Tammet then meets with native Esperanto speakers, speaks with an African author who thinks all African literature should be written only in African languages, and then goes to Iceland and learns that there is a committee that not only scours the media for the intrusion of Icelandic-corrupting slang, but they also must approve every potential baby name as authentically Icelandic before a birth certificate can be issued. Tammet meets with those on the Isle of Man who have resurrected the Manx language from the 1940s recordings of the handful of native elderly speakers who had still lived on the island at the time, meets with the first Englishman elected to the French Academy (which curates the definitive list of what words are authentically French and enforces their use), and while everything to this point seems to be about the protection of languages under threat – and especially under the threat of encroaching American slang – the book then takes another turn, with Tammet meeting with people who approach language in a more intentional manner. He describes the OuLiPo movement (a method of writing within restraints, which Tammet writes about within restraints), and then learns sign language (I did find it interesting that the two people he meets don't consider themselves to be part of the official Deaf culture: the man, because he has a cochlear implant and has regained his hearing; and the woman, because she was taught to lipread as a child and therefore regrets that “her brain had been made to resemble that of a hearing person's”). Tammet speaks with a man who translates the Old Testament from the original Hebrew into German, and then with people who study the emergent grammar of telephone conversations, and ends with speaking with those who are writing computer programs that simulate human speech – as it turns out, they may never pass the Turing Test. And then the book ends rather abruptly with this conversation with Mark Bickhard (a Professor of Cognitive Robotics and the Philosophy of Knowledge ):
Humans in conversation, he concludes, update and modify social reality from moment to moment. Meanings are broached, negotiated, tussled over. Big things are at stake. Computers, on the other hand, inert and indifferent, “can't care less” about meaning. It is this can't-care-less-ness that will forever keep them imitating people's words.

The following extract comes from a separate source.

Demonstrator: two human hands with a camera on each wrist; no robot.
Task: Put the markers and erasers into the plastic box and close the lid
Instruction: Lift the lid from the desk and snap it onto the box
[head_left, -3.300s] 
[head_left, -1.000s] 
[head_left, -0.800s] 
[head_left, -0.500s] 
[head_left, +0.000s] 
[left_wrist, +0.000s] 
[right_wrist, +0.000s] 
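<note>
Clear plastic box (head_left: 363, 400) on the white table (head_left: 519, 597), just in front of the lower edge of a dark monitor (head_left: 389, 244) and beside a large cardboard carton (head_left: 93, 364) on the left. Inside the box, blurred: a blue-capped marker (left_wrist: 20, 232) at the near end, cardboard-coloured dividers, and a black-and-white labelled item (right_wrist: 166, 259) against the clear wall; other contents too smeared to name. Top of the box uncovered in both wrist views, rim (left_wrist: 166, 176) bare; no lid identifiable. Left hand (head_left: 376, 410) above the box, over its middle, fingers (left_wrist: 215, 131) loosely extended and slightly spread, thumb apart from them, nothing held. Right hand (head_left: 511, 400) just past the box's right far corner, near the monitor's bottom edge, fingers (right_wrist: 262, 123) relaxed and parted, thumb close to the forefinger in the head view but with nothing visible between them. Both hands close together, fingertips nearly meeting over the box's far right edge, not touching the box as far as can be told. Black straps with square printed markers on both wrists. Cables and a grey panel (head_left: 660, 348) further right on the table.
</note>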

I care about the philosopher's words. They can change me, and I let them. When I turn off my laptop it feels warm. I notice that. Not the warm of a friend's hug or handshake; only of electricity, I think. But without it, how much less of the world's meaning would our brains transform, convert?

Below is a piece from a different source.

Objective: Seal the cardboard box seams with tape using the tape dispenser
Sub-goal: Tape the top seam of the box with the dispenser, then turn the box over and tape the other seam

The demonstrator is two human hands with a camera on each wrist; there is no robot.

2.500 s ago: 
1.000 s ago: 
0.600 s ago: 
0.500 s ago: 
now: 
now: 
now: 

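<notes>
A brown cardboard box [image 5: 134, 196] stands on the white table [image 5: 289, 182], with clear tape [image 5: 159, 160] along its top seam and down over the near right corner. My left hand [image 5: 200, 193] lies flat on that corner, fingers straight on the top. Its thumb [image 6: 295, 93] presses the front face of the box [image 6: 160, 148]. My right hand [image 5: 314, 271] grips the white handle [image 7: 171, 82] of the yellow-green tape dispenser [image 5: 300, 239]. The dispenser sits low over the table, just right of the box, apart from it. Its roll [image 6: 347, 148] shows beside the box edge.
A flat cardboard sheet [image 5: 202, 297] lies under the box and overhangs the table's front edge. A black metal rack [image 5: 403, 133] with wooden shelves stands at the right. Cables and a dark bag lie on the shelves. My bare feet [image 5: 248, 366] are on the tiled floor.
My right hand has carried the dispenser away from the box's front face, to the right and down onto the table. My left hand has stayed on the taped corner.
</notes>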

Without a concluding chapter, or a thesis statement beyond the book's title, it's hard to parse what Tammet's ultimate goal was. I most enjoyed stories of Tammet's personal relationship with language, and while I appreciate the importance of protecting threatened languages as a vital expression of the unique cultures that produced them, I couldn't really see a connection between the last few sections of the book and what came before. And yet, it was all interesting, and as a collection of the ideas that fired up Tammet's remarkable brain, it was always rewarding to tag along with the author as he pursued those ideas.